Chronic or inappropriate use of corticosteroids can cause life threatening hormonal and
metabolic changes. Adverse effects due to corticosteroid treatment usually occur with long-term administration of the drug, especially when high doses are used. Alternate day therapy with short acting preparations is preferred. Animals who have received long-term therapy should be withdrawn slowly by tapering the dosage and prolonging the interval between doses. Corticosteroids suppress immune response. Animals receiving systemic corticosteroids may be more susceptible to bacterial or viral infections. Systemic corticosteroids can mask
signs of infection, such as an elevated temperature. Systemic corticosteroids are contraindicated in patients with systemic fungal infections. (The treatment of Addison's disease may be considered an exception.)
Animals in hepatic failure should receive prednisolone rather than prednisone. Corticosteroids should be avoided or used very carefully in young animals both because of immune suppression and the risk of GI ulcers. Corticosteroids have been implicated as a cause of laminitis in horses and ponies. Corticosteroids should be avoided during pregnancy and lactation unless the benefits outweigh the risks. Large doses in early pregnancy may be teratogenic. Corticosteroids can induce labor in cattle and have been used to terminate pregnancy in dogs.
- When amphotericin B or diuretics such as furosemide are given with
corticosteroids, there is an increased risk of electrolyte imbalances due to
calcium and potassium losses.
- Digitalis and potassium levels should be closely monitored in animals
- Corticosteroids may increase insulin requirements. Estrogen may
potentiate the effects of corticosteroids.
- Drugs that may cause drug interactions with prednisone include
salicylate, phenytoin, phenobarbital, rifampin, cyclosporin, erythromycin,
mitotane and anticholinesterase drugs such as neostigmine and pyridostigmine.

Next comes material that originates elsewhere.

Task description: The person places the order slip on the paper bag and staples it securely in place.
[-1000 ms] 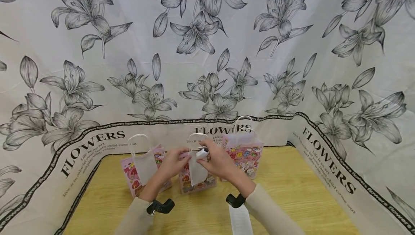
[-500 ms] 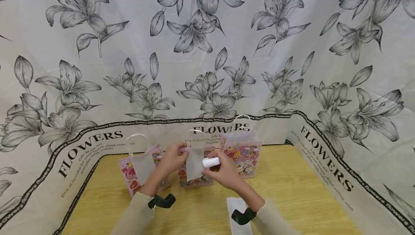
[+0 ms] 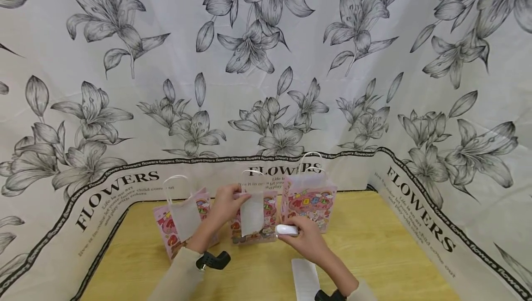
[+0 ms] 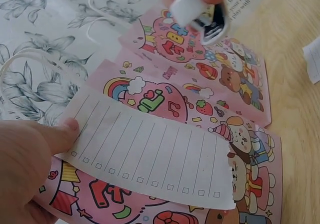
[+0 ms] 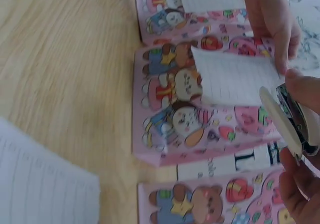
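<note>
Upright on the table, a pink cartoon-print paper gift bag stands in the middle of the head view. A lined paper sheet with small checkboxes and a torn lower edge hangs over its front. My left hand pinches the bag's top edge together with the sheet, thumb on the paper in the left wrist view. In my right hand is a small white stapler, apart from the bag, at its lower right. The right wrist view shows the stapler between thumb and fingers, its arms apart.
To the left stands a similar pink bag with a sheet on its front. Another pink bag is at the right. A loose lined sheet lies on the wooden table. Behind hangs a floral curtain.
My right hand has drawn the stapler away from the bag's top edge, down and to the right. The left hand still pinches the bag and sheet.
</note>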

- The immune response to vaccination may be reduced when corticosteroids
are given at the same time.
- The risk of GI ulcers may be increased if corticosteroids and other
drugs prone to causing ulcers such as nonsteroidal anti-inflammatory drugs
are given at the same time.
Short-term administration of even large doses is unlikely to cause serious harmful systemic
effects due to adrenal suppression. Problems associated with long-term administration of prednisone relate to suppression of normal adrenal function, iatrogenic Cushing's disease and metabolic crisis due to abrupt withdrawal.